> **Your assignment**
Retype every line below precisely as it appears.
** Input data follows **
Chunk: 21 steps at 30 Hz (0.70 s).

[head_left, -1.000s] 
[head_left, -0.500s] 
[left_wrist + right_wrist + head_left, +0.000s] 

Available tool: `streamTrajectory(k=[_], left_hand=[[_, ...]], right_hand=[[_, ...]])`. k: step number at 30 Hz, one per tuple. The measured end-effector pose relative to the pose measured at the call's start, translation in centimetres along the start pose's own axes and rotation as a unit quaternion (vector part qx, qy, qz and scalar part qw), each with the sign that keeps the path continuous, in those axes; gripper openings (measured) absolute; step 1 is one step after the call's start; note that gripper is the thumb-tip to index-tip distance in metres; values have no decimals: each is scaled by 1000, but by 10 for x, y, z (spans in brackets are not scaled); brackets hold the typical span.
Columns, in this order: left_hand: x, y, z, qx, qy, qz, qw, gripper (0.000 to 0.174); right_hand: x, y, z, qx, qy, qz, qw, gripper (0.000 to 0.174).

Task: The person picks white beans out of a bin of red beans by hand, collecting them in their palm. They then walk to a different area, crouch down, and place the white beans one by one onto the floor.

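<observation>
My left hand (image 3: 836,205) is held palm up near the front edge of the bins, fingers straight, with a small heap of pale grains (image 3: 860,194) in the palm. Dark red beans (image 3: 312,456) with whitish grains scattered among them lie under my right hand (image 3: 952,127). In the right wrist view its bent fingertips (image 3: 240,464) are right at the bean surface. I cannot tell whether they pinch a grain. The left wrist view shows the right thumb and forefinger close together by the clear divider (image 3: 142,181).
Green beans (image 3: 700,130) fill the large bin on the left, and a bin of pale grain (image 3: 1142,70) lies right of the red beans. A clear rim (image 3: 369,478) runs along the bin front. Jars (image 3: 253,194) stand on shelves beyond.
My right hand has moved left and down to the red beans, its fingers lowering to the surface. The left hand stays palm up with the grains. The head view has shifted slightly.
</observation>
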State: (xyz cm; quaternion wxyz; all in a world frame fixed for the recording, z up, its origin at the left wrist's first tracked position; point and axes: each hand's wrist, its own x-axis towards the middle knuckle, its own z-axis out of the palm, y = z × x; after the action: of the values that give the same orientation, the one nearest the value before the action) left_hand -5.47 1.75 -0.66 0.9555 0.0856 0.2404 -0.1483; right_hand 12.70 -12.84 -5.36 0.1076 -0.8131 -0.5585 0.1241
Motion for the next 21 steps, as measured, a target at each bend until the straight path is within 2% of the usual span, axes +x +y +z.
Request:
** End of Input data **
> **Response**
Chunk: 21 steps at 30 Hz (0.70 s).

[head_left, -1.000s] 
[head_left, -0.500s] 
[left_wrist + right_wrist + head_left, +0.000s] 

Available tool: `streamTrajectory(k=[_], left_hand=[[_, ...]], right_hand=[[_, ...]])`. k: step number at 30 Hz, one per tuple. The measured end-effector pose relative to the pose measured at the call's start, translation in centimetres along the start pose's own axes and rotation as a unit quaternion (vector part qx, qy, qz and scalar part qw), each with the sign that keeps the path continuous, in those axes; gripper openings (measured) absolute; step 1 is one step after the call's start; note that gripper is the thumb-tip to index-tip distance in metres; values have no decimals: each is scaled by 1000, but by 10 for x, y, z (spans in brackets are not scaled); brackets hold the typical span.
Columns, in this order: left_hand: x, y, z, qx, qy, qz, qw, gripper (0.000 to 0.174); right_hand: x, y, z, qx, qy, qz, qw, gripper (0.000 to 0.174).

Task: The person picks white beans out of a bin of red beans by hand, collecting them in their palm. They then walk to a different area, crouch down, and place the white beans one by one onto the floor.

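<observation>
My left hand (image 3: 836,205) is held palm up near the front edge of the bins, fingers straight, with a small heap of pale grains (image 3: 860,194) in the palm. Dark red beans (image 3: 312,456) with whitish grains scattered among them lie under my right hand (image 3: 952,127). In the right wrist view its bent fingertips (image 3: 240,464) are right at the bean surface. I cannot tell whether they pinch a grain. The left wrist view shows the right thumb and forefinger close together by the clear divider (image 3: 142,181).
Green beans (image 3: 700,130) fill the large bin on the left, and a bin of pale grain (image 3: 1142,70) lies right of the red beans. A clear rim (image 3: 369,478) runs along the bin front. Jars (image 3: 253,194) stand on shelves beyond.
My right hand has moved left and down to the red beans, its fingers lowering to the surface. The left hand stays palm up with the grains. The head view has shifted slightly.
</observation>
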State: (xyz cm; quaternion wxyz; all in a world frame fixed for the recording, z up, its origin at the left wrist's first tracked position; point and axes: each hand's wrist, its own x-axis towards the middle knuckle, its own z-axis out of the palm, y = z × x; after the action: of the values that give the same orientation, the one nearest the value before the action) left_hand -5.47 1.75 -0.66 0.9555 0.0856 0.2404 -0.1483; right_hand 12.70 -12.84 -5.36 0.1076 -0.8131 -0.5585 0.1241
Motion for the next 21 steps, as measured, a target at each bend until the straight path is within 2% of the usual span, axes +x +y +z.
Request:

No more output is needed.